From that day forward, Mico became a ghost that haunted the gym.

First in. Last out. Always with his clipboard, always taking notes, always watching.

He dissected their past games until dawn — marking their weaknesses, studying frame by frame. He gathered footage of the other eleven teams, memorizing rotations, defense patterns, and the rhythm of their best players. He didn't have the resources of a professional coach — but he had obsession.

Lynx found him one night, alone in the bleachers, drawing plays under the faint glow of a court lamp.

"You're gonna burn out, Captain," he said.

Mico didn't look up. "Not before we make history."

Training shifted too. No more casual practices, no more lazy excuses.

He made Lynx run drills until his overconfident grin turned into concentration. "You can't just score every possession," Mico said. "Learn to create."

He pushed Uno to chase precision instead of perfection. "Style without control is noise."

He turned Jairo's boundless energy into pressure — teaching him how to suffocate offenses with traps and rotations. "Don't chase the ball," Mico told him. "Make it chase you."

And Felix… Felix didn't need words. He understood. He simply followed Mico's lead, reinforcing the captain's vision with silent stability.

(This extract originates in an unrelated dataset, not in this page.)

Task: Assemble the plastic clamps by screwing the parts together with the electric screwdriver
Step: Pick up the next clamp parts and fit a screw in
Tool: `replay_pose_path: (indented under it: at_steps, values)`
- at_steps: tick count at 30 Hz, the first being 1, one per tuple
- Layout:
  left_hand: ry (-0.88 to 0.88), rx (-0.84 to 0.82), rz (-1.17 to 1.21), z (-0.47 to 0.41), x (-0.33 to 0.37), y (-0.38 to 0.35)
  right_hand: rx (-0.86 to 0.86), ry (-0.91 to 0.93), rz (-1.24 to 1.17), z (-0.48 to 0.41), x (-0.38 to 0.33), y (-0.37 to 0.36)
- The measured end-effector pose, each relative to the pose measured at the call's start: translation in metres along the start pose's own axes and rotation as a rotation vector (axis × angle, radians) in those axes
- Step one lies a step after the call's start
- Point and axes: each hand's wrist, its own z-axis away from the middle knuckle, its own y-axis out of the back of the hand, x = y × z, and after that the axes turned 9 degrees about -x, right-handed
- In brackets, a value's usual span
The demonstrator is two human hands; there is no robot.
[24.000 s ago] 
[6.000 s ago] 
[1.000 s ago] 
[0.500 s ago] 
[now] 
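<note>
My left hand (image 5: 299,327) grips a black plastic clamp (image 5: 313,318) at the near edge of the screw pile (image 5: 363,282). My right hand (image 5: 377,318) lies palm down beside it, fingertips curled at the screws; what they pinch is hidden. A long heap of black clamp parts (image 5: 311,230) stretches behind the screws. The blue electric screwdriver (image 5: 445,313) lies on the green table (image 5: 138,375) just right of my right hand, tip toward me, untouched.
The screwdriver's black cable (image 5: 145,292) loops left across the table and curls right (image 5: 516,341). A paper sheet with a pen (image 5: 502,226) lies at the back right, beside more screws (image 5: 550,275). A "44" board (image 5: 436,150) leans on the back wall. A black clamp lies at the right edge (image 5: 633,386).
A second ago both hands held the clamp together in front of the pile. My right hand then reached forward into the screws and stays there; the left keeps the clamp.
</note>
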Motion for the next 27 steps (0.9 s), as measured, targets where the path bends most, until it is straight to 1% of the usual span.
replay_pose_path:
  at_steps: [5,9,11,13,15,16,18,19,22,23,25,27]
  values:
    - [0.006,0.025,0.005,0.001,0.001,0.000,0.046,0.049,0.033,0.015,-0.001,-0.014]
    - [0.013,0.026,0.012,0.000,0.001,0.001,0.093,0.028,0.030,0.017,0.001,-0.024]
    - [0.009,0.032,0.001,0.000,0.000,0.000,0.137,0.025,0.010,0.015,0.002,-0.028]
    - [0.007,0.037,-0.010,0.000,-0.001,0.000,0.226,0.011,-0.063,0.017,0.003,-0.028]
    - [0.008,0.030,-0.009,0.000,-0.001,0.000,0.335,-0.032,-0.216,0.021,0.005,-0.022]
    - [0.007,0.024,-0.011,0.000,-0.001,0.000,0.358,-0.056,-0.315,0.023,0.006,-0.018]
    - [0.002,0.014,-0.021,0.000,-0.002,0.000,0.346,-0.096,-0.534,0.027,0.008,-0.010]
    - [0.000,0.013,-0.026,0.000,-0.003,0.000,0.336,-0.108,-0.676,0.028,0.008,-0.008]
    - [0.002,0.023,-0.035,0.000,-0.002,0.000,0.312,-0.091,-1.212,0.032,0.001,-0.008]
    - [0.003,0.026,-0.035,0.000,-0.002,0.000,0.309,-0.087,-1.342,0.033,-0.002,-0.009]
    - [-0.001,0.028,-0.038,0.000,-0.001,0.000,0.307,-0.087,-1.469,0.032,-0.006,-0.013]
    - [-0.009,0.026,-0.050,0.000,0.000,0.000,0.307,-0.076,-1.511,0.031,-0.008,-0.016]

Even Prof. Damaso, usually detached with his coffee and sarcasm, began to take notice.

"He's not just leading now," Felix said one afternoon, watching Mico adjust the team's formation with surgical precision. "He's building something."

The professor nodded slowly. "He's turning their madness into method."

For the first time, Castillian wasn't just messy — it was calculated mess.

And every drop of sweat that hit the hardwood was a silent promise from Mico: They wouldn't just show up in Hong Kong. They would belong there.